* **What the task asks**:
Make an exact copy of the whole listing, but leave its pictures out.

BEGIN Data block

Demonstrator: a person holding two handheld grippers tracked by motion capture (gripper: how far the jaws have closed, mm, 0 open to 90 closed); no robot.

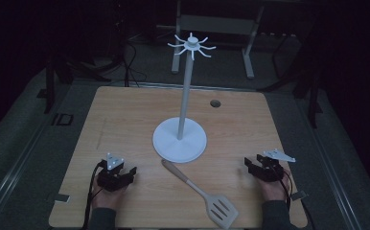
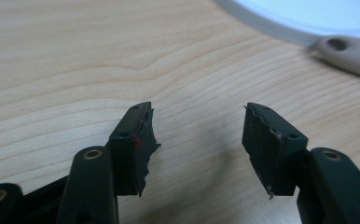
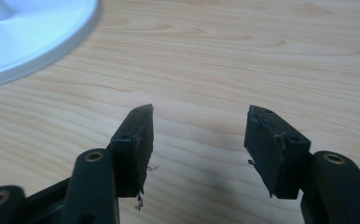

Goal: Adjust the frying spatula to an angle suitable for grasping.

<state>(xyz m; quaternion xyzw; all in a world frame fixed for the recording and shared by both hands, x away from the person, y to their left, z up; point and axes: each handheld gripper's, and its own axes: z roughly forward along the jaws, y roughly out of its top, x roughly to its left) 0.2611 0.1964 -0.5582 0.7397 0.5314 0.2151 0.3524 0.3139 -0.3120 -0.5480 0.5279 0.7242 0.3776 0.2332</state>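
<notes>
Spatula (image 1: 200,193) lies at bottom centre of the worktop (image 1: 125,124), between left gripper (image 1: 127,175) and right gripper (image 1: 250,165); both jaws spread, empty.

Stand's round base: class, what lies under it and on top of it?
The base sits on the table; the wood beneath it is covered, so nothing there can be seen. On top, only the pole rises from its middle. The spatula handle ends beside its rim.

Stand (image 1: 179,139) mid-table (image 1: 125,120), spatula (image 1: 200,191) just in front, toward person.
</notes>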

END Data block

* **Answer section**:
Demonstrator: a person holding two handheld grippers tracked by motion capture (gripper: how far the jaws have closed, mm, 0 open to 90 closed); no robot.


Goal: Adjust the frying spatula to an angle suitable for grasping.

<state>(xyz m; quaternion xyzw; all in a world frame fixed for the recording and shared by both hands, x away from the person, y to their left, z up; point and axes: each handheld gripper's, and its own axes: z roughly forward along the jaws, y roughly out of its top, x roughly to its left) 0.2611 0.1964 -0.5582 0.7397 0.5314 0.2151 0.3524 0.3139 -0.3120 -0.5480 0.5279 0.7242 0.3776 0.2332</state>
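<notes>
Spatula (image 1: 200,193) lies at bottom centre of the worktop (image 1: 125,124), between left gripper (image 1: 127,175) and right gripper (image 1: 250,165); both jaws spread, empty.

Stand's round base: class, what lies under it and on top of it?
The base sits on the table; the wood beneath it is covered, so nothing there can be seen. On top, only the pole rises from its middle. The spatula handle ends beside its rim.

Stand (image 1: 179,139) mid-table (image 1: 125,120), spatula (image 1: 200,191) just in front, toward person.
</notes>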

There is no more to add to the answer.